To fix this, I came up with the following idea:
- Save transformed data with the addition of 3 new dates: ChangeDate, InsertDate, UpdateDate
- Compare subsequent job runs with the saved data. Then, we only use the delta for step 4 Load data into target database
To implement this magic, I use the T-SQL command EXCEPT, which works similar to a UNION, but instead of appending, it subtracts any exact matches from the first dataset, ignoring any data only existing in the second dataset.
You now have a dataset which is only the changed, or inserted records. For my own benefit, I actually created a temp table to hold this dataset, so I could handle the new and changed records separately.
INSERT INTO TEMP_TABLE ([fields]) SELECT [fields] FROM [New Entire Transformed Dataset] EXCEPT SELECT [fields] FROM [Saved Transformed Dataset]
Now, to check which ones are new:
SELECT [fields] FROM TEMP_TABLE WHERE [primarykey] NOT IN (SELECT [primarykey] FROM [Saved Transformed Dataset])

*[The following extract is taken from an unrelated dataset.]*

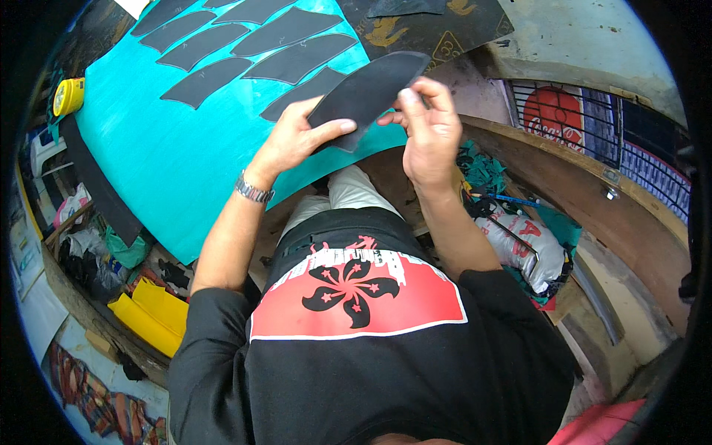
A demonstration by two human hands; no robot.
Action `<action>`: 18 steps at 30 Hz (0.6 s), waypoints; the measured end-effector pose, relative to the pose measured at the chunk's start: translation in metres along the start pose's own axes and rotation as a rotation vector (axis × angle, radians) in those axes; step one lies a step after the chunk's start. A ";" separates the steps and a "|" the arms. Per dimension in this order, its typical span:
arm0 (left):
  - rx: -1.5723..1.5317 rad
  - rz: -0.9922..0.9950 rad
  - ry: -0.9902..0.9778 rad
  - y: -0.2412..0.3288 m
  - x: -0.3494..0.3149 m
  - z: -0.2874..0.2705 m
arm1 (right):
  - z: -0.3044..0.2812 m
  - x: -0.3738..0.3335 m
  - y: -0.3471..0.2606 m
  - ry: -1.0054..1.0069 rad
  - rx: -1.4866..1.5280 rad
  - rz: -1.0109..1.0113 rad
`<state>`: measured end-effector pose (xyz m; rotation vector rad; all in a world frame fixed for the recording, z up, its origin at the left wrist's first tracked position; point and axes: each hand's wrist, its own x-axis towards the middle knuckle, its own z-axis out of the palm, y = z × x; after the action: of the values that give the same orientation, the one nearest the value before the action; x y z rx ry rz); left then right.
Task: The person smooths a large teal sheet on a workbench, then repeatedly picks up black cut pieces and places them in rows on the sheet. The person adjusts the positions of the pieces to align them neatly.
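Note:
A flat black cut piece of sheet material, pointed and curved like a shoe-upper panel, is raised above the near edge of a turquoise sheet. My left hand grips its lower left end, thumb on top and fingers underneath. At the piece's right edge, my right hand has thumb and forefinger drawn together on it, the other fingers curled and slightly blurred. Several similar black pieces with light outlines lie in rows on the turquoise sheet, one partly hidden behind the raised piece.
A yellow round container stands at the sheet's left edge. A dark patterned sheet lies at the back right. On the right are a white plastic bag, a blue pencil-like stick and a wooden ledge. Lower left sits a yellow folded sheet.

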<state>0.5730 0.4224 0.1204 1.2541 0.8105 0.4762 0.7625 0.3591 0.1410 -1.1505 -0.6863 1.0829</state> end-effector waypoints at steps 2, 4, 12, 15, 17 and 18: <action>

To see which ones are updated, it is just the opposite:
SELECT [fields] FROM TEMP_TABLE WHERE [primarykey] IN (SELECT [primarykey] FROM [Saved Transformed Dataset])
Using this, I was able to make much smaller change sets for step 4 Load data into target database. This change set ended up being just a few dozen records normally, instead of tens of thousands.
The inserts, I add into the [Saved Transformed Dataset] with no InsertDate, and the updates, I set each field equal to the new field, and ChangeDate = GetDate()
Now, after each step 4 Load data into target database was completed, I ran one more statement to mark the inserted items as inserted, and updated as updated.
UPDATE [Saved Transformed Dataset] SET InsertDate = GetDate() WHERE InsertDate IS NULL
UPDATE [Saved Transformed Dataset] SET UpdateDate = GetDate() WHERE (UpdateDate IS NULL AND InsertDate < ChangeDate) OR (UpdateDate < ChangeDate)
The job execution time was brought down 99%. Success!